Paul Slater, the veteran ship financier and chairman of First International Corp, provides an alternative point of view on all the emissions discussions going on this week at the International Maritime Organization (IMO).

The current debate at the IMO and MEPC is attempting to focus on reducing the volumes of CO2 that escape from the exhausts of commercial ships.

Many attempts have been made in recent years in this regard including installing scrubbers on funnels, turning main engines off in port and burning lower carbonised fuel in certain coastal waters.

The current debate arises from the so-called Paris Agreement on climate change, which was endorsed by most countries but provided no enforcement.

It is important to note that the IMO/MEPC have no ability to enforce any actions that are voted on and it will be up to the individual nations to impose any rules or restrictions covering ship’s exhausts. Furthermore, a majority of the ships themselves and their owning companies are not located in nations that participated in the Paris Agreement.

Furthermore, the flag states have no authority to participate in the current debate or bind their shipowners to adhere to any agreement that the IMO reaches. This is particularly relevant given that two of the largest open registries are privately owned profit centers.

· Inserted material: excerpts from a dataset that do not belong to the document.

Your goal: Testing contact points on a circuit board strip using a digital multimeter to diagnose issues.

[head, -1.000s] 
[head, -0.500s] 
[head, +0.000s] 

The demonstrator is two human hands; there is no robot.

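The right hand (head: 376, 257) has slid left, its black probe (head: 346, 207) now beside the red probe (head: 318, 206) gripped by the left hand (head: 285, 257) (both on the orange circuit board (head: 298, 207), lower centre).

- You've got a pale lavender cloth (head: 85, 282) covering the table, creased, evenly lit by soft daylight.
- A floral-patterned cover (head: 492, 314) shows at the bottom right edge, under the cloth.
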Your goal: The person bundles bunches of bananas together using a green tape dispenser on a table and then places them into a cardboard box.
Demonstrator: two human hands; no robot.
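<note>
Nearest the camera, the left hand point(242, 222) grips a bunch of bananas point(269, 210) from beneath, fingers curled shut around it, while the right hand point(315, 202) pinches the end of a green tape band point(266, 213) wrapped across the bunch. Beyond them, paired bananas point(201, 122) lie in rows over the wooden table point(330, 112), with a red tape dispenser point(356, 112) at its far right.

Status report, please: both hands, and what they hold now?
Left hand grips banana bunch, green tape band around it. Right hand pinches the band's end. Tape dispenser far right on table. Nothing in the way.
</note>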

The CO2 issue has been grossly overstated in the press with ridiculous comparisons made in Newsweek and elsewhere and with Germans claiming that commercial shipping creates as much CO2 pollution as the entire country of Germany, which is doing nothing to reduce its own emissions.

Even assuming that the volumes of CO2 are correct, shipping exhausts are dispersed over the 70% of the world’s surface that is covered by water and it has been shown the CO2 is absorbed by sea water without any damaging results. Germany should be ashamed that it produces so much CO2 in such a small area of the world.

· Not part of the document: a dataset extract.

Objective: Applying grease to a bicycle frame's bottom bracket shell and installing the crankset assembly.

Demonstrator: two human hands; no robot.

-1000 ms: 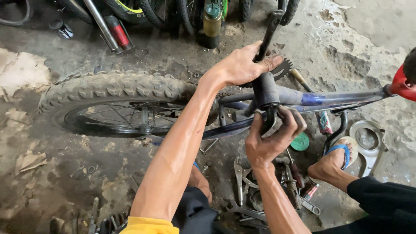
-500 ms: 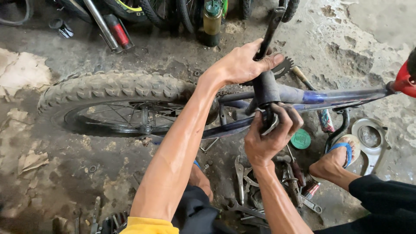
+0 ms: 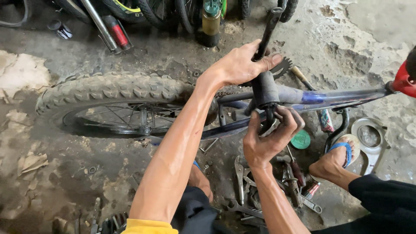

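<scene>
Crank arm (image 3: pixel 269 30) is gripped by left hand (image 3: pixel 240 65), long axis pointing up and away beyond the fingers. Bottom bracket shell (image 3: pixel 265 91) is pinched underneath by right hand (image 3: pixel 268 138). Frame tube (image 3: pixel 342 96) runs rightward.

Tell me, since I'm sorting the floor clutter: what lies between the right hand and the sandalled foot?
In the head view, a round green lid lies on the floor between the right hand and the foot in the blue sandal, with screwdrivers just below it.
</scene>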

Shipping has struggled for years to reduce its engine exhausts by running slower and burning cleaner fuel but little is available in the ports and modifying the engines is very expensive. The cleaner fuel would also be expensive and more dangerous and inflammable than the present diesel. Any extra costs placed on shipowners today would have to borne by the cargo interests who are not included in the current debate.

The suggestion that shipping should simply cut CO2 emissions by 50% (some IMO states have suggested 70% to 100%) by 2050 is fatuous, unrealistic and unnecessary.

Splash

Splash is Asia Shipping Media’s flagship title offering timely, informed and global news from the maritime industry 24/7.

Comments

  1. Remarkable.

    Perhaps Mr Slater can tell us how scrubbers affect CO2 emissions and what “lower carbonised fuel” is?

  2. “Turning main engines off in port” was indeed a great breakthrough in emissions control. I believe we may congratulate an American for this useful idea.

    His name was Robert Fulton, and he died in 1815.

    1. As a former Engineer Officer, I always thought that ‘turning main engines off in port’ was a sign that the ship had arrived at its destination.

      The auxiliary engines, usually diesel, are still necessary for the provision of electricity for ship’s services; but as the ship doesn’t need to go anywhere until the time for sailing, the main engines stay resolutely still.

  3. Commentors above seem to be unfamiliar with shipping, or fuels, or economics.
    1. “Lower carbonised fuel” is natural gas, which has more of its combustion energy in hydrogen instead of carbon, and many new ships are being designed with natgas instead of diesel or petroleum boiler propulsion. Practicality of this is limited by the few ports where this fuel is available, which for now, limits it mostly to natural gas tankers.
    2. The petroleum fuel refining process produces many different grades of fuel, and the marginally distillable residual liquid hydrocarbons at the end of the process are used commercially by shipping and industrial plants because they have the highest heat content per unit of mass and volume and the lowest price. However, their high viscosity and low volatility require them to be preheated, and thus for the plants that use them to stay running so the fuel doesn’t solidify. It is good that somebody uses this fuel and it doesn’t go to waste.
    3. Sulfur in fuel is a lubricant, and diesel fuel’s natural lubricity is why these engines tend to outlast gasoline and other reciprocating types. The new low-sulfur fuels have no lubricity and are damaging to engines. They were developed to counter acid rain, which has since been debunked, but not deregulated. In combustion, the sulfur becomes SO2, which is the seed nuclei of cloud condensation, and which has a powerful climate cooling effect. Climate scientists are even proposing how to release SO2 from ships at sea to increase the Earth’s albedo. And yet, at the same time, IMO is trying to cut it back.
    – Beyond time for adults who actually understand how the world works to take back control of policy.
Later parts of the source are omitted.